**Task goal**
Each line below should be repeated exactly as written, with no pictures carried over.

Data below Block Start

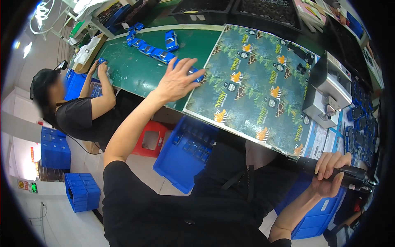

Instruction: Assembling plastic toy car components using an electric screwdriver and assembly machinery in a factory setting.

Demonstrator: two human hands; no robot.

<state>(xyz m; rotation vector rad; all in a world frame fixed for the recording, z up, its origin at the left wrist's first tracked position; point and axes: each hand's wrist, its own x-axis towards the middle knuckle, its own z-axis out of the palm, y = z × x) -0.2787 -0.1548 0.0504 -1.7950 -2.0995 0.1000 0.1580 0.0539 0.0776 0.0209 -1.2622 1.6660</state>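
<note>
My left hand [177, 80] reaches over the green table with its fingers spread. Under and beside those fingers sits a blue toy car [199, 76], partly hidden, at the near end of a line of blue toy cars [162, 55]. Whether the fingertips touch it is hard to see. Another blue toy car [171, 40] stands apart, just behind the line. At the lower right, my right hand [329, 171] is wrapped round a black cylindrical power screwdriver [354, 178], held off the table's edge.
A patterned animal-print mat [251, 82] covers the table's middle. A grey-white machine [327, 90] stands to its right, near dark blue parts [362, 127]. A blue bin [175, 158] with toy cars and a red stool [150, 139] are below. A co-worker [82, 107] handles a blue piece.
</note>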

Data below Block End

**Problem solution**
Instruction: Assembling plastic toy car components using an electric screwdriver and assembly machinery in a factory setting.

Demonstrator: two human hands; no robot.

<state>(xyz m; rotation vector rad; all in a world frame fixed for the recording, z up, its origin at the left wrist's first tracked position; point and axes: each hand's wrist, its own x-axis towards the middle knuckle, its own z-axis out of the palm, y = z × x) -0.2787 -0.1548 0.0504 -1.7950 -2.0995 0.1000 0.1580 0.0539 0.0776 0.0209 -1.2622 1.6660</state>
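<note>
My left hand [177, 80] reaches over the green table with its fingers spread. Under and beside those fingers sits a blue toy car [199, 76], partly hidden, at the near end of a line of blue toy cars [162, 55]. Whether the fingertips touch it is hard to see. Another blue toy car [171, 40] stands apart, just behind the line. At the lower right, my right hand [329, 171] is wrapped round a black cylindrical power screwdriver [354, 178], held off the table's edge.
A patterned animal-print mat [251, 82] covers the table's middle. A grey-white machine [327, 90] stands to its right, near dark blue parts [362, 127]. A blue bin [175, 158] with toy cars and a red stool [150, 139] are below. A co-worker [82, 107] handles a blue piece.
</note>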

Besides this answer, the exercise requires nothing else.